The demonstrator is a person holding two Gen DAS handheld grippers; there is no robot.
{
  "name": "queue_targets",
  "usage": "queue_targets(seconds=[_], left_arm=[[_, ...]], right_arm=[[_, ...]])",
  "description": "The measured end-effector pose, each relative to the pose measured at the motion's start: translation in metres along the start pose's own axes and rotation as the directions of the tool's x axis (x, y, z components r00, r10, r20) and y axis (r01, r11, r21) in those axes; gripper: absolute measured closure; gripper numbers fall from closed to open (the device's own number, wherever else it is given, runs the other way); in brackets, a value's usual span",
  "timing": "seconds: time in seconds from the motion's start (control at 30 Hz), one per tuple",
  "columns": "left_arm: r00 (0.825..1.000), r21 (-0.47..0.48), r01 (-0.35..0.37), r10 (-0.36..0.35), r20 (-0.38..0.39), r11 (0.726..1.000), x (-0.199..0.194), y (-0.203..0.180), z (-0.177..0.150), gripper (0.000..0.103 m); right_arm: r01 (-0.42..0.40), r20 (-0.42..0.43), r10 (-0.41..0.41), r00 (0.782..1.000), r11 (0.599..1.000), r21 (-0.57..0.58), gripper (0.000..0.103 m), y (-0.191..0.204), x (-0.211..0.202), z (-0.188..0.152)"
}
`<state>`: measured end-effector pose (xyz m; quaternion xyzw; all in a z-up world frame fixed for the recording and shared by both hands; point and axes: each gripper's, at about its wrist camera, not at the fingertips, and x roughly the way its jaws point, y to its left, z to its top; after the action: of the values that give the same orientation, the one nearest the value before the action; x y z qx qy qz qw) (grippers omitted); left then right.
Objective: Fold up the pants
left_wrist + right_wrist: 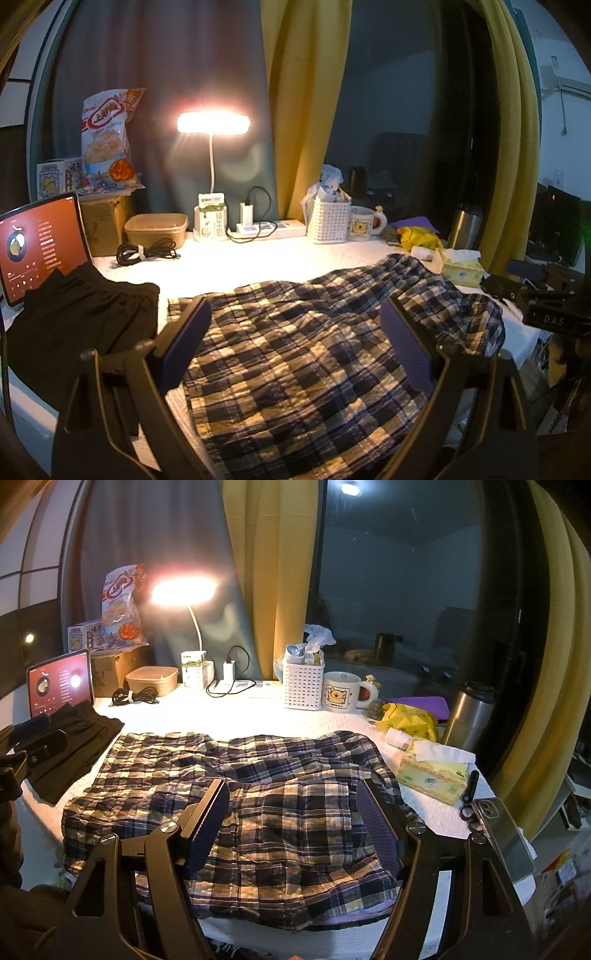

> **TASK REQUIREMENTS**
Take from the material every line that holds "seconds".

> **RESULT FOR THIS TASK**
  "usage": "queue_targets(seconds=[_], left_arm=[[_, ...]], right_arm=[[_, ...]])",
  "timing": "seconds: time in seconds from the motion's start (control at 30 Hz), one per tuple",

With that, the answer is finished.